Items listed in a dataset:

--- --- ---

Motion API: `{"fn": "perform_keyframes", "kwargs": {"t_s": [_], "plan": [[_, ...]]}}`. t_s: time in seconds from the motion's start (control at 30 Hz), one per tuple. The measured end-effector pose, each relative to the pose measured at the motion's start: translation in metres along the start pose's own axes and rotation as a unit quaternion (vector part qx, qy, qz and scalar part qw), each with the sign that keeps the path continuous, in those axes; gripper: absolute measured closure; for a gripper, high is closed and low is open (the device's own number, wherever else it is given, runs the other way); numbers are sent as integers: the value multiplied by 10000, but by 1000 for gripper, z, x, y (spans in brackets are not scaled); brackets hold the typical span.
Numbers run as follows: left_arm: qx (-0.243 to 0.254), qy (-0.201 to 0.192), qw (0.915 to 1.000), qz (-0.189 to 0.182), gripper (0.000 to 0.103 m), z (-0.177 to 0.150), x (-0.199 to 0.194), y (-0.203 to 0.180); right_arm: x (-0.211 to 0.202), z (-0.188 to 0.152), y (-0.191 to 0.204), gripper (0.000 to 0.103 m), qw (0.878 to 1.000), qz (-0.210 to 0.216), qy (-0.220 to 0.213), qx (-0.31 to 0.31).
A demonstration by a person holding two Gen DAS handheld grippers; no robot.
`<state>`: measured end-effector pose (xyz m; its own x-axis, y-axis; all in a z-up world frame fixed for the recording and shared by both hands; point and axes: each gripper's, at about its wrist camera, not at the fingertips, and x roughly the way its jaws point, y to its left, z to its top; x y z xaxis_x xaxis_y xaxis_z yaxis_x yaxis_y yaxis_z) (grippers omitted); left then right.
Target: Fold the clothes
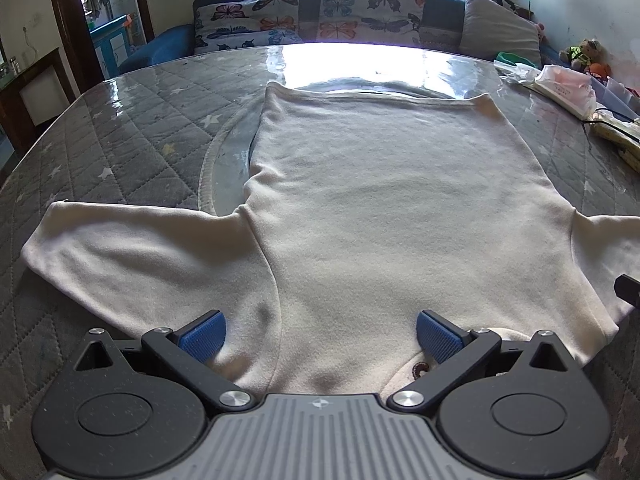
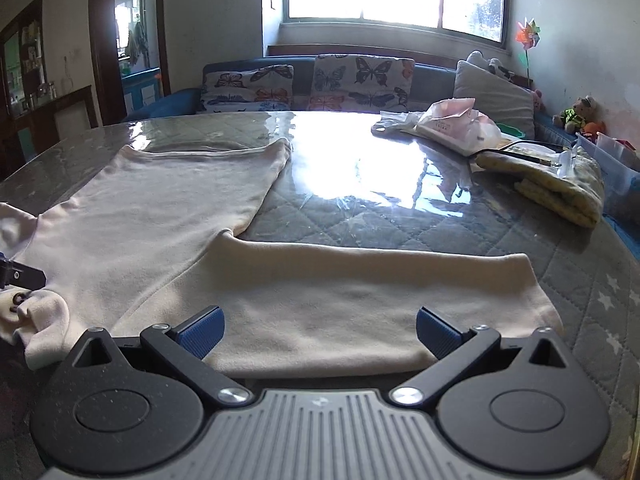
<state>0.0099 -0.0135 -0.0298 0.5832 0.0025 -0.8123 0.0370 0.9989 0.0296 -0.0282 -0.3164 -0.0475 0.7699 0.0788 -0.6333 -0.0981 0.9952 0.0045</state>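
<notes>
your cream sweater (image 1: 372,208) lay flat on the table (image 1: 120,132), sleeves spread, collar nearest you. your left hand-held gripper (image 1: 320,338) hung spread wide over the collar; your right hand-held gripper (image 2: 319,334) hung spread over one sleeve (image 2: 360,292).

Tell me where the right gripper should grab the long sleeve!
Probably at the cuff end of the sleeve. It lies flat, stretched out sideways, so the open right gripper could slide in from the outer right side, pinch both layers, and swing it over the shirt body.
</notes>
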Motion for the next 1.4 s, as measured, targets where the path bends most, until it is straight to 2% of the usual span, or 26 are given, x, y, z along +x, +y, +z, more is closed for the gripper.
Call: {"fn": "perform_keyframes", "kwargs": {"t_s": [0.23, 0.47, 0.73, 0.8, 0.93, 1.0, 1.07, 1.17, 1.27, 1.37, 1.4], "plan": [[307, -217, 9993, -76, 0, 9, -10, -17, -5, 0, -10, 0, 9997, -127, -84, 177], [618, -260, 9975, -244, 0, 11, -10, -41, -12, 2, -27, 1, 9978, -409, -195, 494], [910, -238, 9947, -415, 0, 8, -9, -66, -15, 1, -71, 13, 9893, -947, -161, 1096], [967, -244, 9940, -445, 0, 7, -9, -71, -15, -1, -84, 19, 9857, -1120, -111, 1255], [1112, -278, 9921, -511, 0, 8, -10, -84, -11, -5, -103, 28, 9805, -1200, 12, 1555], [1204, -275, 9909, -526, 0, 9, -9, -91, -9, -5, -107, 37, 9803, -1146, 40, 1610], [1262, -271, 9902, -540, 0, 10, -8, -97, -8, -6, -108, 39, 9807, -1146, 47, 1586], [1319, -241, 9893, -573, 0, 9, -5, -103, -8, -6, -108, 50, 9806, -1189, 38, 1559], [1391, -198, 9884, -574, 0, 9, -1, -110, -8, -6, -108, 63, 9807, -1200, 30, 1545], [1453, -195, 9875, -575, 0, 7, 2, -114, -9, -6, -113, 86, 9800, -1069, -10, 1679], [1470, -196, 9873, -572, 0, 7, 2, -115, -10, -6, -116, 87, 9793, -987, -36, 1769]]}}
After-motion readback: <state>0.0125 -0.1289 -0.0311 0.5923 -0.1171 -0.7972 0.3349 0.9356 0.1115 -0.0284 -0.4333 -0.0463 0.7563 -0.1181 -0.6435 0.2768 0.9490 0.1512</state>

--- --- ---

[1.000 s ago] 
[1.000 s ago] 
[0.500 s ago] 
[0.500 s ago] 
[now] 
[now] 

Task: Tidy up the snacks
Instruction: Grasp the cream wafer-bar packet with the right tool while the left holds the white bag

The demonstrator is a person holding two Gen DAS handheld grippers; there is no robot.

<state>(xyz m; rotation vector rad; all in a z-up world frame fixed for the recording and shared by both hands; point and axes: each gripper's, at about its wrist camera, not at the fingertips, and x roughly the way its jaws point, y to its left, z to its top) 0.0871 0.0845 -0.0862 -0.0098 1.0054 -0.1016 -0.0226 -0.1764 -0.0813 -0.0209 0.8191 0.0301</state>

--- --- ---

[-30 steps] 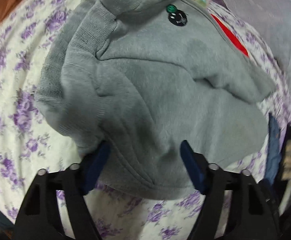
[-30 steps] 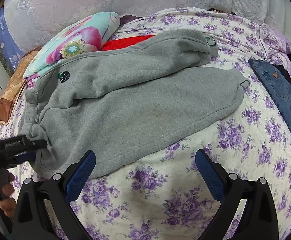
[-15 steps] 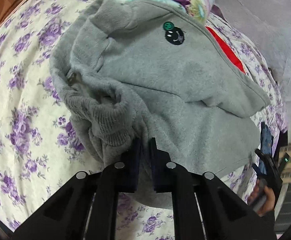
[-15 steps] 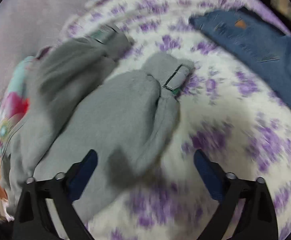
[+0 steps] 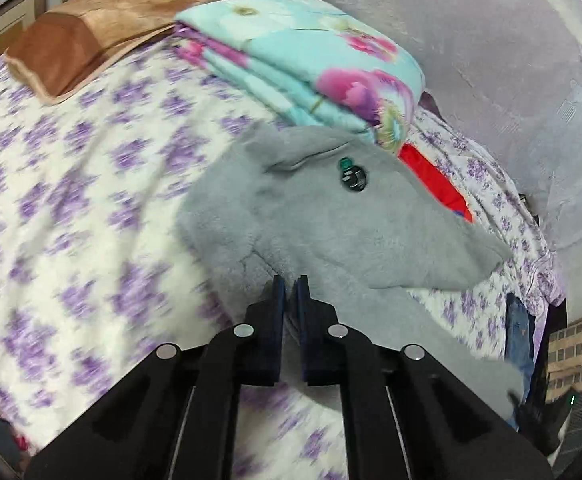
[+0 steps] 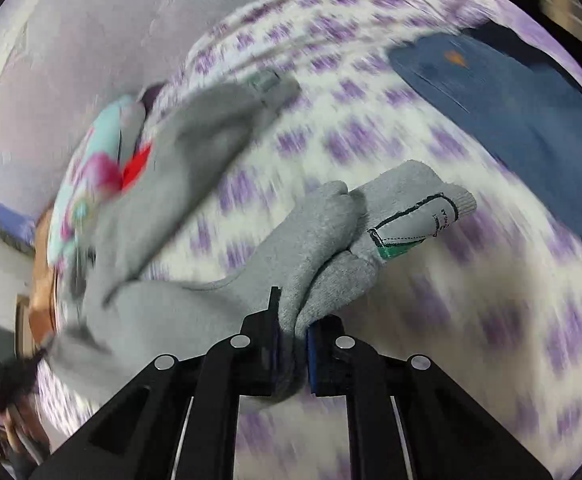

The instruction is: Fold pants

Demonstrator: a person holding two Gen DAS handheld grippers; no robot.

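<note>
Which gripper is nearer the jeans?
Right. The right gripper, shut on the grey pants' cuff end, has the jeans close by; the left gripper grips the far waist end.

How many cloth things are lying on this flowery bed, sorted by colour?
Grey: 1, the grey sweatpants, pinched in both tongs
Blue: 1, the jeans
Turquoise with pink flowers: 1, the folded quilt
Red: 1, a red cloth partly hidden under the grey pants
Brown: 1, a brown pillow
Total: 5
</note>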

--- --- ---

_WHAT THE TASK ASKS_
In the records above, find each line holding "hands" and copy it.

_EXERCISE SOLUTION_
`<state>`: measured end-effector pose (xyz m; its own x-axis, y-axis; all in a z-up world frame fixed for the recording and shared by both hands; point and axes: each gripper's, at about its wrist camera, not at the fingertips, and x roughly the way its jaws point, y to its left, z to its top; x y z xaxis_x xaxis_y xaxis_z yaxis_x yaxis_y yaxis_z) (grippers omitted); left then right.
<state>(xyz m; rotation vector rad; all in a z-up world frame fixed for the recording and shared by both hands; point and axes: each gripper's, at about its wrist camera, not at the fingertips, and x roughly the way its jaws point, y to its left, z to its top) 0.0871 0.0845 -0.0862 -0.0098 1.0054 -0.1016 -0.0226 -0.1764 -0.0813 -0.0209 0.8191 0.0301</state>

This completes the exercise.